# Problem requirements:
Write out all of the lines below, exactly and completely.

# Data block:
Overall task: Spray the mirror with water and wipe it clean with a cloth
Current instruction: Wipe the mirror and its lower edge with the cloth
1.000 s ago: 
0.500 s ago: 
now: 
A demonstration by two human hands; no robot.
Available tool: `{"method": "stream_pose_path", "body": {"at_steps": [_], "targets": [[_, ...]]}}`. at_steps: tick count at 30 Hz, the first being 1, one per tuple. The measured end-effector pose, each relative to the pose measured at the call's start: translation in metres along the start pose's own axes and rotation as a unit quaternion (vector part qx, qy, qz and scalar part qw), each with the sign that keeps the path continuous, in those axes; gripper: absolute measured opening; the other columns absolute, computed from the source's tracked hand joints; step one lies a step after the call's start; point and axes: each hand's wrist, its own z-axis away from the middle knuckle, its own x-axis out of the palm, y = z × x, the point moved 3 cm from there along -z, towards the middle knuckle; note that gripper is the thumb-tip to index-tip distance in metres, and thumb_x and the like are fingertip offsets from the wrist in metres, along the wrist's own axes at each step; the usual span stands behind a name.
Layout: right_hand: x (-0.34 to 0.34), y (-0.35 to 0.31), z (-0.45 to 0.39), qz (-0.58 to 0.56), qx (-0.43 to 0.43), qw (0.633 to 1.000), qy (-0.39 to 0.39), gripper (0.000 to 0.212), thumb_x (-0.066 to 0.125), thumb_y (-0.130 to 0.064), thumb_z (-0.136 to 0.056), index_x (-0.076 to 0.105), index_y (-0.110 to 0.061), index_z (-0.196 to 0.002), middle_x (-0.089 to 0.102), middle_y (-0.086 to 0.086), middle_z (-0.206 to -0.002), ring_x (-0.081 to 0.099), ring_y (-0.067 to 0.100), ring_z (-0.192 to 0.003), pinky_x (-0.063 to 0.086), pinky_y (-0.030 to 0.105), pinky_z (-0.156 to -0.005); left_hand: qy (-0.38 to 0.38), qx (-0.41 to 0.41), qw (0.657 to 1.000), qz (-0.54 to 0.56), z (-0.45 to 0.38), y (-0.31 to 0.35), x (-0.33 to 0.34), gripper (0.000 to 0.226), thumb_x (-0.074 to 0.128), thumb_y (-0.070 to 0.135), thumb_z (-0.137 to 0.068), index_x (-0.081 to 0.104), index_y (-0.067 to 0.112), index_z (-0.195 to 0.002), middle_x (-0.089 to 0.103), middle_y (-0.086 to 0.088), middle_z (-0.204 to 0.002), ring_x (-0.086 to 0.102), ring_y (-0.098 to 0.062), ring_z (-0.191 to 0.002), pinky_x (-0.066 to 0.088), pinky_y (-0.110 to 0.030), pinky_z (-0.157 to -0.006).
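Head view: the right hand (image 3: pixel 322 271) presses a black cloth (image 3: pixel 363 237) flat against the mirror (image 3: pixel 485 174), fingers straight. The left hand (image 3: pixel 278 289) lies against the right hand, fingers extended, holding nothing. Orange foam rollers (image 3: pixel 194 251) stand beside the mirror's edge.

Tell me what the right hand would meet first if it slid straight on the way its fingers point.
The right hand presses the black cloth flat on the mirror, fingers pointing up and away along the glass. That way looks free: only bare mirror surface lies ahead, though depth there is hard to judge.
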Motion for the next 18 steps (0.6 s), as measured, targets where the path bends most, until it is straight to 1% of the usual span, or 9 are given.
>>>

# The completed task:
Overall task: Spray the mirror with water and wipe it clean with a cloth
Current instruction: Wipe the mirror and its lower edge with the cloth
1.000 s ago: 
0.500 s ago: 
now: 
A demonstration by two human hands; no robot.
Available tool: `{"method": "stream_pose_path", "body": {"at_steps": [_], "targets": [[_, ...]]}}`. at_steps: tick count at 30 Hz, the first being 1, one per tuple. The measured end-effector pose, each relative to the pose measured at the call's start: translation in metres along the start pose's own axes and rotation as a unit quaternion (vector part qx, qy, qz and scalar part qw), each with the sign that keeps the path continuous, in those axes; gripper: absolute measured opening; the other columns absolute, computed from the source's tracked hand joints; step one lies a step after the call's start; point and axes: each hand's wrist, its own z-axis away from the middle knuckle, its own x-axis out of the palm, y = z × x, the point moved 3 cm from there along -z, towards the middle knuckle; note that gripper is the thumb-tip to index-tip distance in metres, and thumb_x and the like are fingertip offsets from the wrist in metres, along the wrist's own axes at each step; the usual span stands behind a name.
Layout: right_hand: x (-0.34 to 0.34), y (-0.35 to 0.31), z (-0.45 to 0.39), qz (-0.58 to 0.56), qx (-0.43 to 0.43), qw (0.633 to 1.000), qy (-0.39 to 0.39), gripper (0.000 to 0.212), thumb_x (-0.066 to 0.125), thumb_y (-0.130 to 0.064), thumb_z (-0.136 to 0.056), index_x (-0.076 to 0.105), index_y (-0.110 to 0.061), index_z (-0.196 to 0.002), middle_x (-0.089 to 0.102), middle_y (-0.086 to 0.086), middle_z (-0.206 to -0.002), ring_x (-0.081 to 0.099), ring_y (-0.067 to 0.100), ring_z (-0.192 to 0.003), pinky_x (-0.063 to 0.086), pinky_y (-0.030 to 0.105), pinky_z (-0.156 to -0.005); left_hand: qy (-0.38 to 0.38), qx (-0.41 to 0.41), qw (0.657 to 1.000), qz (-0.54 to 0.56), z (-0.45 to 0.38), y (-0.31 to 0.35), x (-0.33 to 0.34), gripper (0.000 to 0.226), thumb_x (-0.074 to 0.128), thumb_y (-0.070 to 0.135), thumb_z (-0.137 to 0.068), index_x (-0.081 to 0.104), index_y (-0.067 to 0.112), index_z (-0.195 to 0.002), middle_x (-0.089 to 0.103), middle_y (-0.086 to 0.088), middle_z (-0.204 to 0.002), ring_x (-0.086 to 0.102), ring_y (-0.098 to 0.062), ring_z (-0.191 to 0.002), pinky_x (-0.066 to 0.088), pinky_y (-0.110 to 0.030), pinky_z (-0.157 to -0.006).
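Head view: the right hand (image 3: pixel 322 271) presses a black cloth (image 3: pixel 363 237) flat against the mirror (image 3: pixel 485 174), fingers straight. The left hand (image 3: pixel 278 289) lies against the right hand, fingers extended, holding nothing. Orange foam rollers (image 3: pixel 194 251) stand beside the mirror's edge.

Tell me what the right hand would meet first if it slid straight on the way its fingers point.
The right hand presses the black cloth flat on the mirror, fingers pointing up and away along the glass. That way looks free: only bare mirror surface lies ahead, though depth there is hard to judge.
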Motion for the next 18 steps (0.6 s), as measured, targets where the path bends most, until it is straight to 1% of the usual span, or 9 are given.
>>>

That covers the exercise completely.